Çevirinin Tarihçesi
İnsanlık tarihinde farklı dillerin oluşup konuşulmaya başlamasıyla çeviri ihtiyacı ortaya çıkmıştır. Yazının bulunuşunun günümüzden 5 bin yıl öncesine dayandığını düşünürsek, çeviri tarihinin de ne kadar eski olduğunu anlayabiliriz.
Sözlü çeviri daha eskilere dayansa da ilk yazılı çeviri örneklerine Sümerlerin tarihindeki tabletlerde rastlanmıştır. Değişik dillere sahip toplumlar arasındaki resmi antlaşmaların, farklı dillere çevrilmesi ihtiyacı çeviri gereksinimini ortaya çıkarmıştır.
Ayrıca çeviri ihtiyacı dinsel metinlerin çevrilmesi için de bir zorunluluk olmuştur. Örneğin, 72 çevirmen tarafından 72 günde bitirildiği rivayet olunan "Eski Antlaşma" (Eski Ahit) İbranice’den Eski Yunanca’ya çevirilmişti. M.Ö. 247 yılında ortaya çıkmış olan "Eski Antlaşman"nın Yunanca çevirisine, Latince'de 70 anlamına gelen "Septuaginta" adı verildi.
Ortaçağ'da çeviri faaliyetleri kilise ve İncil ile sınırlı iken 9 ve 10. yy'da Bağdat önemli bir çeviri merkezi durumundadır.

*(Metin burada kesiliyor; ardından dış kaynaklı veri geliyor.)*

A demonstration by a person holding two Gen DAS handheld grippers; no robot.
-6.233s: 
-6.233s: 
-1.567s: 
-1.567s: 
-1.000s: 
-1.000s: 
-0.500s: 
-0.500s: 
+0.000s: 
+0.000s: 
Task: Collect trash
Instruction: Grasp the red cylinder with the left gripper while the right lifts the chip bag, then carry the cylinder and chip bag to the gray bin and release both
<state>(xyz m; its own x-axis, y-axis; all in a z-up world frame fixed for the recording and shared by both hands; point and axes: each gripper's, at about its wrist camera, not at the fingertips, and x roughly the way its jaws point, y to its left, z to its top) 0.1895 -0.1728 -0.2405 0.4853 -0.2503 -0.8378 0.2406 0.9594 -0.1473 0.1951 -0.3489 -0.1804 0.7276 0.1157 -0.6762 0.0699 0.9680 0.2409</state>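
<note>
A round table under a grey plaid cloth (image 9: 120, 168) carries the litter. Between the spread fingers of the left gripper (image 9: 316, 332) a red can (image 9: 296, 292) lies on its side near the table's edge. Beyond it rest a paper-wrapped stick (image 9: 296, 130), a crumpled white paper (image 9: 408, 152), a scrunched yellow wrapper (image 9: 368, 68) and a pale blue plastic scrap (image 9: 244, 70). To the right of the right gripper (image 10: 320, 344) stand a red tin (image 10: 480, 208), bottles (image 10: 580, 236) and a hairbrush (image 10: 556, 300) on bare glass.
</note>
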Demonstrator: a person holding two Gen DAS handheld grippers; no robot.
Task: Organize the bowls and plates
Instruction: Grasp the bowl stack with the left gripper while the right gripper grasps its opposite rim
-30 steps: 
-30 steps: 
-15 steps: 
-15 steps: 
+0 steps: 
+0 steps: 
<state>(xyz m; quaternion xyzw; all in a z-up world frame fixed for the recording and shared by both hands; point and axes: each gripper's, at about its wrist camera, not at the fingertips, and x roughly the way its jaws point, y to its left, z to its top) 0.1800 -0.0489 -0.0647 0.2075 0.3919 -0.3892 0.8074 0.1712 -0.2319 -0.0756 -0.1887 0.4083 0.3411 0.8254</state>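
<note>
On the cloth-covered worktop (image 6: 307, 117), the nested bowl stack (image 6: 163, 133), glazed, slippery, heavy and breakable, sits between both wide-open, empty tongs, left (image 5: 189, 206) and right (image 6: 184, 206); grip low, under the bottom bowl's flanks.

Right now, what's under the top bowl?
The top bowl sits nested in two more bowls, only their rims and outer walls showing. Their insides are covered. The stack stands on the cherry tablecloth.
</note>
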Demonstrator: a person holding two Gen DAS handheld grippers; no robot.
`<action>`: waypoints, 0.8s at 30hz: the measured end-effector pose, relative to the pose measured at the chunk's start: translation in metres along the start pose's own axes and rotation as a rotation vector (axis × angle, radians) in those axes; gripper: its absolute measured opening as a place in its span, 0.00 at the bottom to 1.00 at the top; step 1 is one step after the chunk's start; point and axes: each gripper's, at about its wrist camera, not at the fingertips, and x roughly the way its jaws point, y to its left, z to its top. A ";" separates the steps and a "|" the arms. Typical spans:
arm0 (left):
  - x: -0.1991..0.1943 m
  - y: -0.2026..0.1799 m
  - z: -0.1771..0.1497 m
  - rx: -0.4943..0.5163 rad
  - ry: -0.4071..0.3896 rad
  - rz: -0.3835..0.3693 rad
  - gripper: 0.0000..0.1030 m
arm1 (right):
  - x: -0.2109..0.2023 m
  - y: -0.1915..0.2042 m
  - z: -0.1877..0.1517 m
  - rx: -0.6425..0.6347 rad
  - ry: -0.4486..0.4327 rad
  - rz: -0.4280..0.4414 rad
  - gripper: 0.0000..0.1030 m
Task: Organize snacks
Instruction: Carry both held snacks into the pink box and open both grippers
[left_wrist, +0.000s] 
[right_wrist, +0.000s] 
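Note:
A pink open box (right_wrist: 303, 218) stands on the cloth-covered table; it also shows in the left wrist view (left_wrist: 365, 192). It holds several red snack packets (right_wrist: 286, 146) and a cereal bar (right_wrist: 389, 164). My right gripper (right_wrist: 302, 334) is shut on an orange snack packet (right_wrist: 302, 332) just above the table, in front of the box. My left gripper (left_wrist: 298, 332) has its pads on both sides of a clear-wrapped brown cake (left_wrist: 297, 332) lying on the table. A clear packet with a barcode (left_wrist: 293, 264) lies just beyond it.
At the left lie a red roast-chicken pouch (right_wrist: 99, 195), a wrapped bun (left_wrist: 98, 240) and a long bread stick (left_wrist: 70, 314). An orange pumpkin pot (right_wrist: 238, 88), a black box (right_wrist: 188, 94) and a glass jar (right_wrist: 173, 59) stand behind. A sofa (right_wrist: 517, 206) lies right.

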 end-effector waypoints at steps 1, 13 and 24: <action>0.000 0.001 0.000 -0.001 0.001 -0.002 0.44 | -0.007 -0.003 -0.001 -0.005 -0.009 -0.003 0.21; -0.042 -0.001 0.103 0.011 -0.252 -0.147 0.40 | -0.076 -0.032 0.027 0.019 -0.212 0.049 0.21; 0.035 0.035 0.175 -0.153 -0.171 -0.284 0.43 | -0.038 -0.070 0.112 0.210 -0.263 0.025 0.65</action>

Eski Yunanca metinler Arapça’ya çevrilmiş ve bilimsel çalışmalara büyük katkıları olmuştur.
Matbaanın icadıyla çeviri çalışmaları daha da bir ivme kazanmıştır. Reform akımıyla Latince metinlerin, başta Almanca olmak üzere farklı dillere çevrilmesi hızlanmıştır.
Romantik akım ve 19. yy ile birlikte çeviride daha da hızlı gelişmeler olmuştur, aynı zamanda çeviri nedir ve nasıl olmalıdır gibi konular da açıklığa kavuşmuştur.
20.yy'da sanayi devrimi ve uluslararası ilişkilerin artışı ile beraber teknik çeviriler artmaya başlamıştır. Aynı dönemde ÇEVİRİBİLİM (çeviri sürecini ve çeviri ürününün özelliklerini araştıran bilim alanı) alanı da şekillenmeye başlamıştır.